_TASK STATEMENT_
State the number of lines with "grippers" in the listing, leaving out everything else.

_PROVIDED MATERIAL_
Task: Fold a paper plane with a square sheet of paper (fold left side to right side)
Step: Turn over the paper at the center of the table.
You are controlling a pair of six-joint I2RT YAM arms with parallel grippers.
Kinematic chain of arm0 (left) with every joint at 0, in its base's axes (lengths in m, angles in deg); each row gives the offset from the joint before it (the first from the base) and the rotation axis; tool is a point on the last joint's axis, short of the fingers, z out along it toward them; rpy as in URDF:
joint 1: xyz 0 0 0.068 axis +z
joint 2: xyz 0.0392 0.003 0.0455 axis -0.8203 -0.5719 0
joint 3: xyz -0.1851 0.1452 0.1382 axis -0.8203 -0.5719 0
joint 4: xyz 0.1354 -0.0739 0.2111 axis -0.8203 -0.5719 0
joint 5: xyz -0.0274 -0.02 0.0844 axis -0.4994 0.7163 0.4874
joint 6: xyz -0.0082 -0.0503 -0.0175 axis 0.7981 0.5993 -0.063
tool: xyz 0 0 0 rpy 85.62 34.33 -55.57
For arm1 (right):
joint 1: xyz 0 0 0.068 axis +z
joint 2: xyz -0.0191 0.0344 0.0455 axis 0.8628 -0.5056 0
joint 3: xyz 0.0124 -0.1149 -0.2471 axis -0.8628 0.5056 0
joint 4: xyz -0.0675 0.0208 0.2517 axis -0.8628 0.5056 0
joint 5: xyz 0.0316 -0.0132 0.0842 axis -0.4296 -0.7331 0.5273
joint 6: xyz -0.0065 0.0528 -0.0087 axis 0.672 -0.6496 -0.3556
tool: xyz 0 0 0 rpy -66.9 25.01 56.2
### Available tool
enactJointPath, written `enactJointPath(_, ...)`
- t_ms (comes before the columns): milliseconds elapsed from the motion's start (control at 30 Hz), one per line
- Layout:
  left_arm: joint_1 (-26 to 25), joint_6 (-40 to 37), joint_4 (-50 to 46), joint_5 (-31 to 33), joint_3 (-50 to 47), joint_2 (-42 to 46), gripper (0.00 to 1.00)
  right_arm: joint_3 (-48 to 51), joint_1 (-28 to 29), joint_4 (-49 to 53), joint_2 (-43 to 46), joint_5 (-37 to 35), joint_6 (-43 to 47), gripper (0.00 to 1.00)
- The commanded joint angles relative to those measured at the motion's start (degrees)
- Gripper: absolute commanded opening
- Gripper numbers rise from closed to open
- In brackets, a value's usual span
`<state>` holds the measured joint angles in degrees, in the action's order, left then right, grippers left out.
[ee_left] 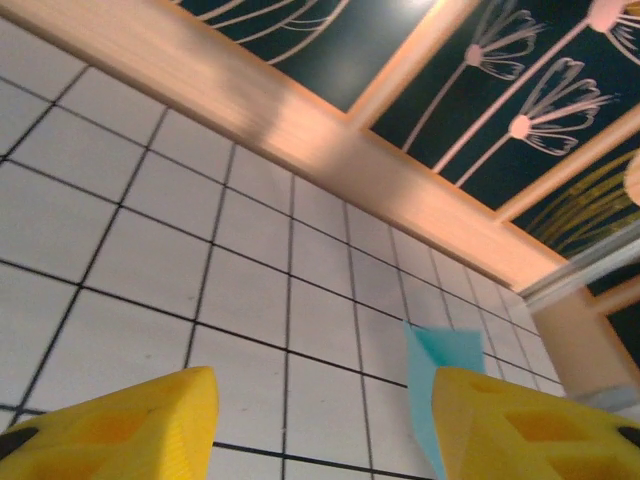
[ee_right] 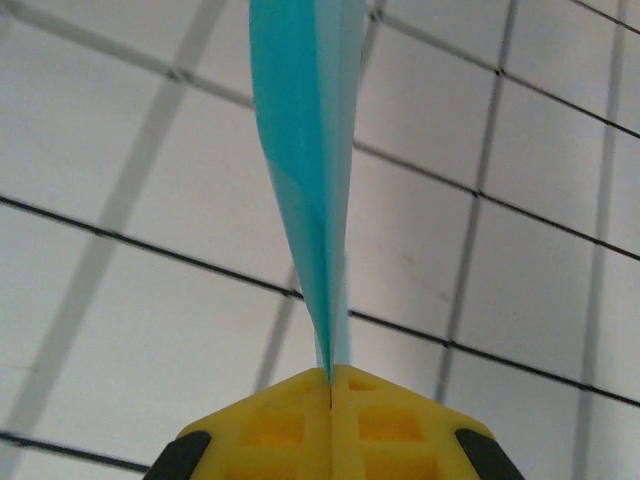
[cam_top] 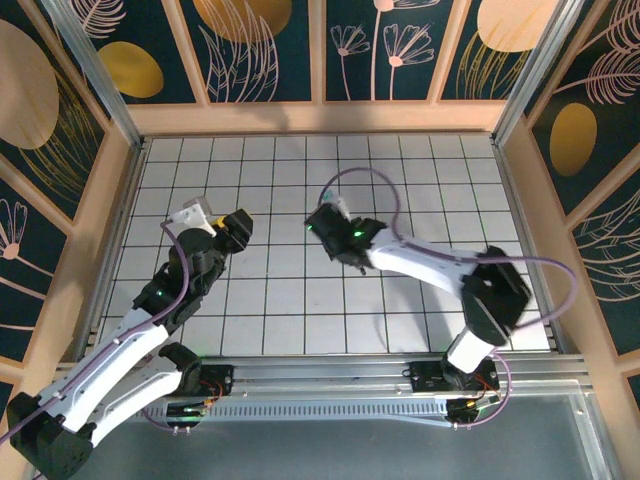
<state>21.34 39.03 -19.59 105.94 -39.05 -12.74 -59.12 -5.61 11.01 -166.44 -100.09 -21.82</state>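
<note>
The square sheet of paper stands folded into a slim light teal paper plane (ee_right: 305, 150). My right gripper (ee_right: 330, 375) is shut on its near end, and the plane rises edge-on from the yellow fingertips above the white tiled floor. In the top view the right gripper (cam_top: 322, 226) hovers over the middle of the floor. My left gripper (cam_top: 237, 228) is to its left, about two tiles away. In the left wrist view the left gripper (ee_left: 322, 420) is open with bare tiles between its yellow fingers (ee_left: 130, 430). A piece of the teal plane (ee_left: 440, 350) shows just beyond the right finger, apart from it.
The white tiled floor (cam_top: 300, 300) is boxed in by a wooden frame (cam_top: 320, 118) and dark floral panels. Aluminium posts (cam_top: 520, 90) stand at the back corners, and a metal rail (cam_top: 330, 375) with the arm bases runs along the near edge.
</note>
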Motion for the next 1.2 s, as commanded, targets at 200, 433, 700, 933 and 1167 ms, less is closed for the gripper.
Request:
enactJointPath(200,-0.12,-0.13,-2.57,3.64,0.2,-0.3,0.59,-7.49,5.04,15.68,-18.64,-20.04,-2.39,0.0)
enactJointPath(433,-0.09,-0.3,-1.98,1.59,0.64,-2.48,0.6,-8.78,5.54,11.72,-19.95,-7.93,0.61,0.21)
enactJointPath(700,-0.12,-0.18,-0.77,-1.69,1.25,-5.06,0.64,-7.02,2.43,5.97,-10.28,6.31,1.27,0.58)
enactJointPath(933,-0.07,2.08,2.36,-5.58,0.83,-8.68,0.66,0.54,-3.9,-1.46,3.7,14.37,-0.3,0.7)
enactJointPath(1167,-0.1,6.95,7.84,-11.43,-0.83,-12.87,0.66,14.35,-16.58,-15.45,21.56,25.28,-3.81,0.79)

_SOLUTION TO THE PROBLEM_
2